* [EXERCISE INSTRUCTIONS] Copy each line of the listing below exactly and drop the images.

* [INFORMATION PROVIDED]
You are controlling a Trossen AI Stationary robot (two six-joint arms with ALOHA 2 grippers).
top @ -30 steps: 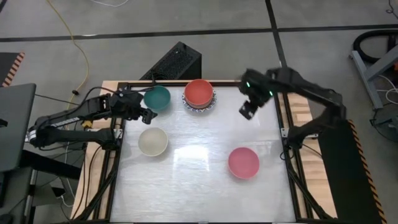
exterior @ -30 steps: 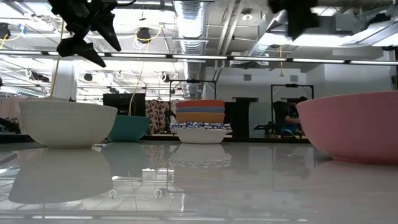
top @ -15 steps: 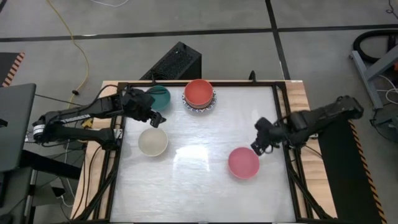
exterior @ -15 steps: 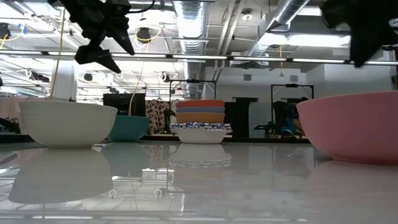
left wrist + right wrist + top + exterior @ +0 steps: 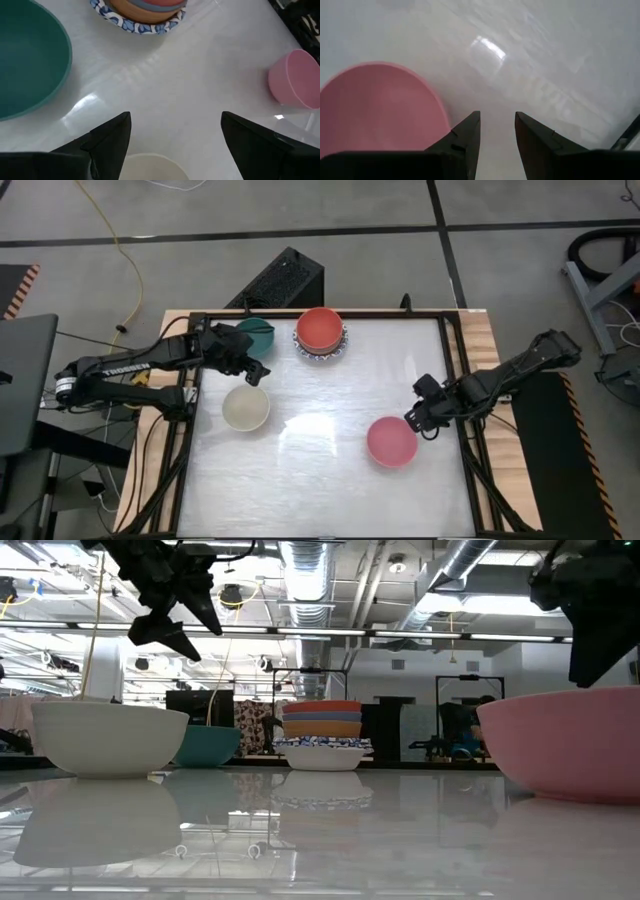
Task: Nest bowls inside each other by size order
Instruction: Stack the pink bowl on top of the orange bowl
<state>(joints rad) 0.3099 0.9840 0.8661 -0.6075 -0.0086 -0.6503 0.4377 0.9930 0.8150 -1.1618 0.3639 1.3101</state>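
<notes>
While a stack of bowls [image 5: 320, 332] is already sitting nested at the far middle of the glossy white surface [image 5: 320, 470], three smooth round bowls are waiting loose: teal [image 5: 256, 335] far left, cream [image 5: 245, 408] left, pink [image 5: 391, 442] near right. Left gripper [image 5: 250, 370] is hanging wide open and empty between teal and cream. Right gripper [image 5: 417, 420] is hovering partly open, empty, beside the pink rim.

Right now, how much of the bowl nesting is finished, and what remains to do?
A stack with the red bowl on top already sits nested at the table's far edge. Nothing is held: the open right gripper hangs beside the pink bowl, and the open left gripper hovers between the teal bowl and cream bowl. Those three remain loose.
</notes>
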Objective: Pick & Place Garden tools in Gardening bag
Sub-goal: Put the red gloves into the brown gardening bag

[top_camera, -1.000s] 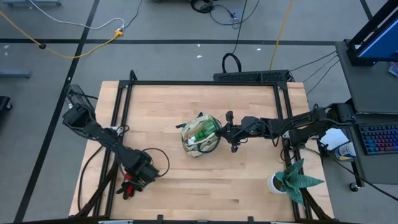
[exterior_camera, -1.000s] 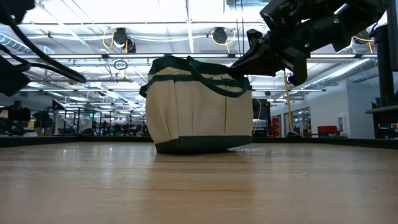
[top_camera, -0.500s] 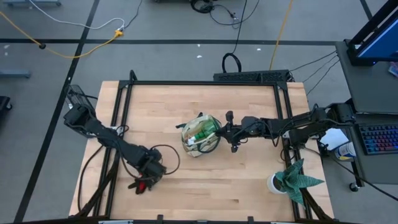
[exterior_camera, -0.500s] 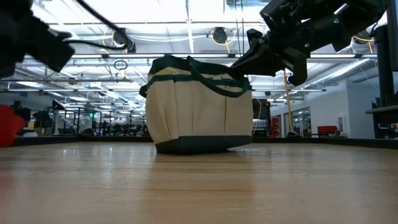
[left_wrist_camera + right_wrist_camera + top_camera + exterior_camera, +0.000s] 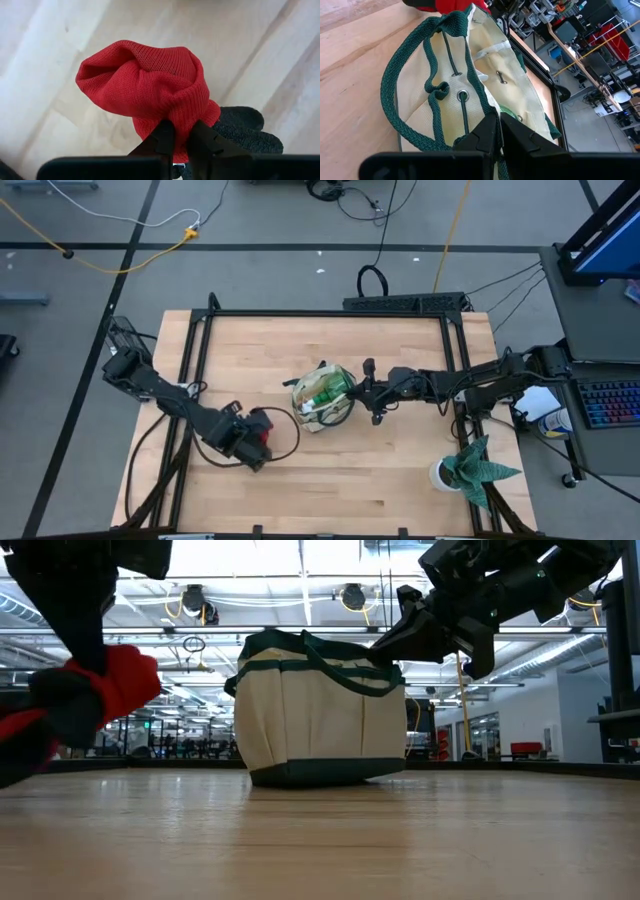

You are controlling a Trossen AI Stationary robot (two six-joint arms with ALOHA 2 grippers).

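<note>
The cream-and-green gardening bag (image 5: 322, 398) stands upright on its base at the table's middle. A green spray bottle (image 5: 326, 391) shows in its open top. My right gripper (image 5: 366, 392) is at the bag's right side, shut on its top edge. My left gripper (image 5: 256, 438) is left of the bag and nearer the front edge, shut on a red glove (image 5: 262, 423) with a black palm (image 5: 245, 131). The low view shows the glove (image 5: 112, 690) in the air, left of the bag (image 5: 320, 710). My left gripper pinches a bunched fold of the glove's red knit (image 5: 176, 117) between its two fingers, which point steeply down from above. The glove is crumpled around the fingertips and lifted clear of the table. My right gripper pinches the bag's top rim beside the green strap (image 5: 481, 107) between its two fingers. It comes about level from the table's right. The bag rests on its base (image 5: 320, 776), and the held edge is drawn toward the gripper.
A spiky green plant (image 5: 482, 465) in a white pot (image 5: 443, 474) stands at the near right corner. A black cable loop (image 5: 285, 435) hangs by my left arm. Bare wood lies between the glove and the bag.
My left gripper has risen from near the table's front left and gone toward the bag, turning at the wrist as it went. The red glove has come up off the table with it and now hangs clear. My right gripper and the bag have kept still.
</note>
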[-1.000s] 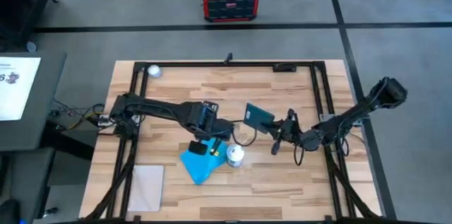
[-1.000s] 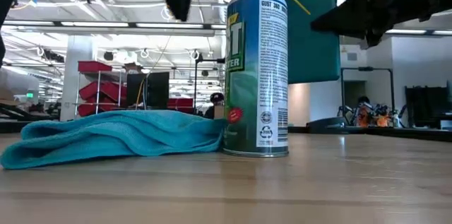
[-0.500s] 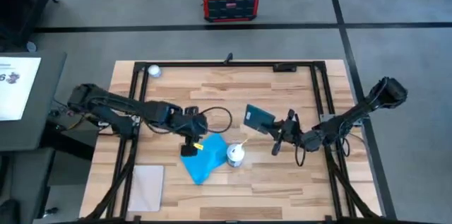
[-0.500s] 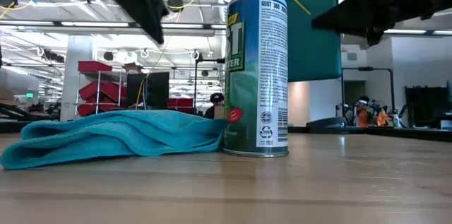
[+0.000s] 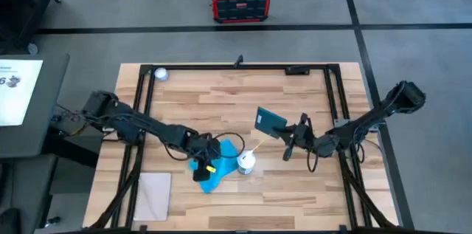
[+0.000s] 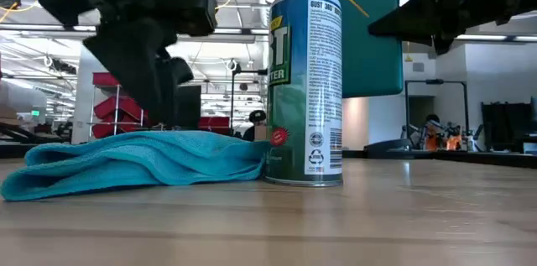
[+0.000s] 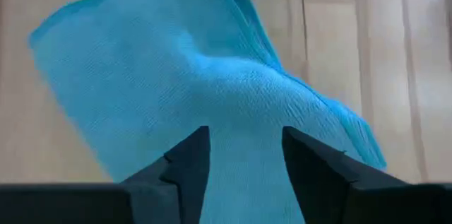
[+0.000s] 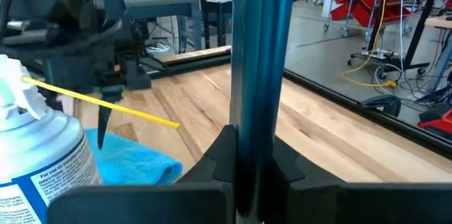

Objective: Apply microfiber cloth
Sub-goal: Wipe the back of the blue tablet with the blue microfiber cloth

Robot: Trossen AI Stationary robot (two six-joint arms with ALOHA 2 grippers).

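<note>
on the wooden table, your bright sky-blue microfiber cloth [image 5: 216, 167] lies rumpled beside the white spray can [image 5: 245, 162], long axis diagonal. your left gripper [image 7: 244, 155] hovers spread over it; your right gripper [image 5: 293, 136] clamps the dark teal tablet [image 5: 269, 122].

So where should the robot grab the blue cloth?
Probably from straight above, pinching the raised fold in the microfiber cloth. It lies crumpled on the table, so the hump gives the open left tool something to close on.
</note>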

* [EXERCISE RESPONSE]
You are controlling a Trossen AI Stationary robot (two six-joint arms with ALOHA 2 grippers).
top @ -30 steps: 
exterior @ -30 steps: 
top @ -15 steps: 
exterior @ -15 steps: 
left wrist + right wrist + top + exterior @ +0 steps: 
Task: Nest bowls inside each other by size order
Instruction: Stack the pink bowl on top of the orange bowl
<state>(joints rad) 0.3099 0.9840 0.8661 -0.6075 -0.0086 -0.6503 0.4377 0.9930 0.8150 -1.1618 0.3639 1.3101</state>
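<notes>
While a stack of bowls [image 5: 320, 332] is already sitting nested at the far middle of the glossy white surface [image 5: 320, 470], three smooth round bowls are waiting loose: teal [image 5: 256, 335] far left, cream [image 5: 245, 408] left, pink [image 5: 391, 442] near right. Left gripper [image 5: 250, 370] is hanging wide open and empty between teal and cream. Right gripper [image 5: 417, 420] is hovering partly open, empty, beside the pink rim.

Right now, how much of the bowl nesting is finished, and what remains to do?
A stack with the red bowl on top already sits nested at the table's far edge. Nothing is held: the open right gripper hangs beside the pink bowl, and the open left gripper hovers between the teal bowl and cream bowl. Those three remain loose.
</notes>
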Objective: Pick & Place Garden tools in Gardening bag
Sub-goal: Put the red gloves into the brown gardening bag

[top_camera, -1.000s] 
[exterior_camera, -1.000s] 
[top_camera, -0.500s] 
[exterior_camera, -0.500s] 
[left_wrist_camera + right_wrist_camera + top_camera + exterior_camera, +0.000s] 

You are controlling a Trossen AI Stationary robot (two six-joint arms with ALOHA 2 grippers).

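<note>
The cream-and-green gardening bag (image 5: 322, 398) stands upright on its base at the table's middle. A green spray bottle (image 5: 326, 391) shows in its open top. My right gripper (image 5: 366, 392) is at the bag's right side, shut on its top edge. My left gripper (image 5: 256, 438) is left of the bag and nearer the front edge, shut on a red glove (image 5: 262, 423) with a black palm (image 5: 245, 131). The low view shows the glove (image 5: 112, 690) in the air, left of the bag (image 5: 320, 710). My left gripper pinches a bunched fold of the glove's red knit (image 5: 176, 117) between its two fingers, which point steeply down from above. The glove is crumpled around the fingertips and lifted clear of the table. My right gripper pinches the bag's top rim beside the green strap (image 5: 481, 107) between its two fingers. It comes about level from the table's right. The bag rests on its base (image 5: 320, 776), and the held edge is drawn toward the gripper.
A spiky green plant (image 5: 482, 465) in a white pot (image 5: 443, 474) stands at the near right corner. A black cable loop (image 5: 285, 435) hangs by my left arm. Bare wood lies between the glove and the bag.
My left gripper has risen from near the table's front left and gone toward the bag, turning at the wrist as it went. The red glove has come up off the table with it and now hangs clear. My right gripper and the bag have kept still.
</note>
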[-1.000s] 
[-1.000s] 
[-0.500s] 
[-0.500s] 
[+0.000s] 
[+0.000s] 
[+0.000s] 
[+0.000s] 

Objective: Apply microfiber cloth
Sub-goal: Wipe the back of the blue tablet with the blue microfiber cloth

Robot: Trossen AI Stationary robot (two six-joint arms with ALOHA 2 grippers).

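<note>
on the wooden table, your bright sky-blue microfiber cloth [image 5: 216, 167] lies rumpled beside the white spray can [image 5: 245, 162], long axis diagonal. your left gripper [image 7: 244, 155] hovers spread over it; your right gripper [image 5: 293, 136] clamps the dark teal tablet [image 5: 269, 122].

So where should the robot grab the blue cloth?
Probably from straight above, pinching the raised fold in the microfiber cloth. It lies crumpled on the table, so the hump gives the open left tool something to close on.
</note>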

This output is now complete.